The Russian state-sponsored hacking group often known as
Turla
has reworked its customized backdoor Kazuar right into a modular peer-to-peer (P2P) botnet that is engineered for stealth and chronic entry to compromised hosts.
Turla, per the U.S. Cybersecurity and Infrastructure Safety Company (CISA), is assessed to be affiliated with Middle 16 of Russia’s Federal Safety Service (FSB). It overlaps with exercise traced by the broader cybersecurity neighborhood below the names ATG26, Blue Python, Iron Hunter, Pensive Ursa, Secret Blizzard (previously Krypton), Snake, SUMMIT, Uroburos, Venomous Bear, Waterbug, and WRAITH.
The hacking group is thought for its assaults concentrating on authorities, diplomatic, and protection sectors in Europe and Central Asia, in addition to
endpoints beforehand breached by Aqua Blizzard
(aka Actinium and Gamaredon) to help the Kremlin’s strategic goals.
“This improve aligns with Secret Blizzard’s broader goal of gaining long-term entry to methods for intelligence assortment,” the Microsoft Risk Intelligence crew
stated
in a report revealed Thursday. “Whereas many menace actors depend on rising utilization of native instruments (living-off-the-land binaries (LOLBins)) to keep away from detection, Kazuar’s development right into a modular bot highlights how Secret Blizzard is engineering resilience and stealth immediately into their tooling.”

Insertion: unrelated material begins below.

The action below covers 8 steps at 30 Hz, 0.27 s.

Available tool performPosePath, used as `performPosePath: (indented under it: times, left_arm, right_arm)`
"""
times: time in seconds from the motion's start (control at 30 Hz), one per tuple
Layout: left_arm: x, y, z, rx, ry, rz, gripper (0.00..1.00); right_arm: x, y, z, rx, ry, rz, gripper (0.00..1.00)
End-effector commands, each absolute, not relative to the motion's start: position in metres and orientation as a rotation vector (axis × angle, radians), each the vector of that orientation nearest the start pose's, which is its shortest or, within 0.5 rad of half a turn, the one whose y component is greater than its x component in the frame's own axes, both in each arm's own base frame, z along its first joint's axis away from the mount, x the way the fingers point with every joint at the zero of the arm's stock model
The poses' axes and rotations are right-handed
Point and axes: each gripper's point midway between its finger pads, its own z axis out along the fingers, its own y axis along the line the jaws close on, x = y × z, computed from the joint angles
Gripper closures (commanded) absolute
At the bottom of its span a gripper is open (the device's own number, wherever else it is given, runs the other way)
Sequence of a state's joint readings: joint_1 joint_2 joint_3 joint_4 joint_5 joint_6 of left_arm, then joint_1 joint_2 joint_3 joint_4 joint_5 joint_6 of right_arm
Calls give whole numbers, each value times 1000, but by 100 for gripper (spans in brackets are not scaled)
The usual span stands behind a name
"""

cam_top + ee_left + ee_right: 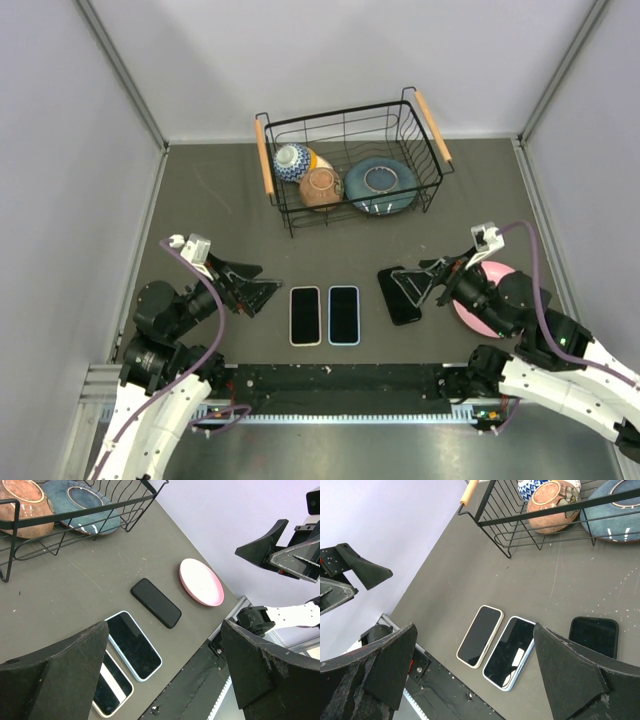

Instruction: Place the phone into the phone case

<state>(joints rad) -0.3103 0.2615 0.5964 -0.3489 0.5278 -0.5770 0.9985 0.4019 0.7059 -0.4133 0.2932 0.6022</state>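
White phone (305,315), blue phone (343,314) side by side, frame centre, on tabletop (220,200); black case (403,312) just right. Left gripper (262,287), right gripper (408,283): jaws spread, empty.

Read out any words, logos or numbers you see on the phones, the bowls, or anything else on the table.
No text is readable in any view.
The white-edged phone, blue-edged phone and black case show only plain dark faces.
The blue-and-white bowl has a painted pattern, no lettering.

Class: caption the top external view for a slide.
Open left gripper beside two phones; open right gripper by a black phone case; wire basket behind.
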Motion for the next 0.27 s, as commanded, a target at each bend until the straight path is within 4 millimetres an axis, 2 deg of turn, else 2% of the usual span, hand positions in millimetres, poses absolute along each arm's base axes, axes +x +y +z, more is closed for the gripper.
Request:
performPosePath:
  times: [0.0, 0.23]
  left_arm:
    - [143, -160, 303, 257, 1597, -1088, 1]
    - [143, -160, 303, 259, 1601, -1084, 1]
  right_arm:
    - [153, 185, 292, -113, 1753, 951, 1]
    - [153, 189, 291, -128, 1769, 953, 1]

A key instrument in Turla’s arsenal is
Kazuar
, a
refined .NET backdoor
that has been persistently put to make use of since 2017. The newest findings from Microsoft charts its evolution from a “monolithic” framework right into a modular bot ecosystem that includes three distinct part varieties, every with its personal well-defined roles. These modifications allow versatile configuration, scale back observable footprint, and facilitate broad tasking.
 |
| Overview of Kernel, Bridge, and Employee module interactions |
Assaults distributing the malware have been discovered to depend on droppers like Pelmeni and ShadowLoader to decrypt and launch the modules. The three module varieties that kind the inspiration for Kazuar’s structure are listed under –
-
Kernel
, which acts because the central coordinator for the botnet by issuing duties to Employee modules, manages communication with the Bridge module, maintains logs of actions and picked up knowledge, performs anti-analysis and sandbox checks, and units up the surroundings via a configuration that specifies varied parameters associated to command-and-control (C2) communication, knowledge exfiltration timing, activity administration, file scanning and assortment, and monitoring. -
Bridge
, which acts as a proxy between the chief Kernel module and the C2 server. -
Employee
, which logs keystrokes, hooks Home windows occasions, tracks duties, and gathers system info, file listings, and Messaging Utility Programming Interface (
MAPI
) particulars.
The Kernel module sort exposes three inner communication mechanisms (by way of Home windows Messaging, Mailslot, and named pipes) and three completely different strategies for contacting attacker-controlled infrastructure (by way of Trade Net Companies, HTTP, and WebSockets). The part additionally “elects” a single Kernel chief to speak with the Bridge module on behalf of the opposite Kernel modules.
 |
| How the Kernel chief coordinates Employee tasking and makes use of the Bridge |
“Elections happen over Mailslot, and the chief is elected based mostly on the quantity of labor (size of time the Kernel module has been working) divided by interrupts (reboots, logoffs, course of terminated),” Microsoft defined. “As soon as a frontrunner is elected, it broadcasts itself because the chief and tells all different Kernel modules to set SILENT. Solely the elected chief isn’t SILENT, which permits the chief Kernel module to log exercise and request duties by means of the Bridge module.”
One other perform of the module is to provoke varied threads to arrange a named pipe channel between Kernel modules for inter-Kernel communications, specify an exterior communication technique, in addition to facilitate Kernel-to-Employee and Kernel-to-Bridge communication over Home windows messaging or Mailslot.
The tip objective of the Kernel is to ballot new duties from the C2 server, parse incoming messages, assign duties to the Employee, replace configuration, and ship the outcomes of the duties again to the server. Moreover, the module incorporates a activity handler that makes it doable to course of instructions issued by the Kernel chief.
Information collected by the Employee module is then aggregated, encrypted, and written to the malware’s working listing, from the place it is exfiltrated to the C2 server.
“Kazuar makes use of a devoted working listing as a centralized on-disk staging space to help its inner operations throughout modules,” Microsoft stated. “This listing is outlined by means of configuration and is persistently referenced utilizing absolutely certified paths to keep away from ambiguity throughout execution contexts.”
“Throughout the working listing, Kazuar organizes knowledge by perform, isolating tasking, assortment output, logs, and configuration materials into distinct places. This design permits the malware to decouple activity execution from knowledge storage and exfiltration, keep operational state throughout restarts, and coordinate asynchronous exercise between modules whereas minimizing direct interplay with exterior infrastructure.”